A yellow berried winterberry (Berry Heavy Gold, above) should be a welcome addition once it grows above long established neighbors. This area is a mix of deciduous azaleas and hollies, with a large evergreen ‘Robin’ holly (below) in the background. I rarely give a forethought about anything I do, but I envision a time in just a few years when the late spring flowering and quite fragrant azaleas are followed by masses of red and yellow berries.

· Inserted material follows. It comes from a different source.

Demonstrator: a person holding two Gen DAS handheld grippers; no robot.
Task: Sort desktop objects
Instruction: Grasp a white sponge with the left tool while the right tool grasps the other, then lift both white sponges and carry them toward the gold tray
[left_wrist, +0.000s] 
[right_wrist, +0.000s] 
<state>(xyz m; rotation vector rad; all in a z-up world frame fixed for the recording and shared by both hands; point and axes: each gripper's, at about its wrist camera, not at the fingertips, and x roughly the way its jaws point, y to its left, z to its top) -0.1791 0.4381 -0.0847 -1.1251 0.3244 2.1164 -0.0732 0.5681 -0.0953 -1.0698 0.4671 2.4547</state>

Robin holly grows with a leaf and growth habit similar to the common Nellie Stevens.
Dixie Star holly, a holly similar to Fosterii that was introduced but quickly disappeared from commerce.
There are no specified pollinators in the garden for Koehne holly (Ilex x koehneana) and other large, evergreen hollies, but all berry dependably. Most berries will remain until late winter, when robins return to the garden and strip the over ripe berries.
Christmas Jewel holly is a slower growing holly that stays slightly smaller than other large growing hollies.
The red berries of Rohdea japonica are clustered near the ground, below the strap-like leaves.
Berries of beautyberries (Callicarpa, above and below) persist after the leaves fade in the first freezes.
Nandina domestica is reviled as invasive, but birds rarely eat the alkaline berries so the only seedlings are from berries that roll downhill. Several nandina varieties rarely have a single berry, but the tall growing Nandina domestica has large clumps that ornament the shrubs until they turn black and drop in early spring.

4 Comments Add yours

  1. donpeters43 says:

    These berry bushes sure add a nice touch of color to the garden after the leaves have fallen, and the flowers are gone. I keep thinking I should plant more!

    1. Dave says:

      Without planning, an area along the driveway became home to a variety of red berried hollies, fragrant, deciduous azaleas in varied colors, and red, orange, and yellow winter flowering witch hazels. I finally noticed and have added a few more azaleas and two yellow berried winterberries so there is color through much of the year.

      1. donpeters43 says:

        Are the yellow winterberries the ones you showed in your posting?

  2. Dave says:

    Yes. Still small, but planted next to the male pollinator so there should be plenty of berries.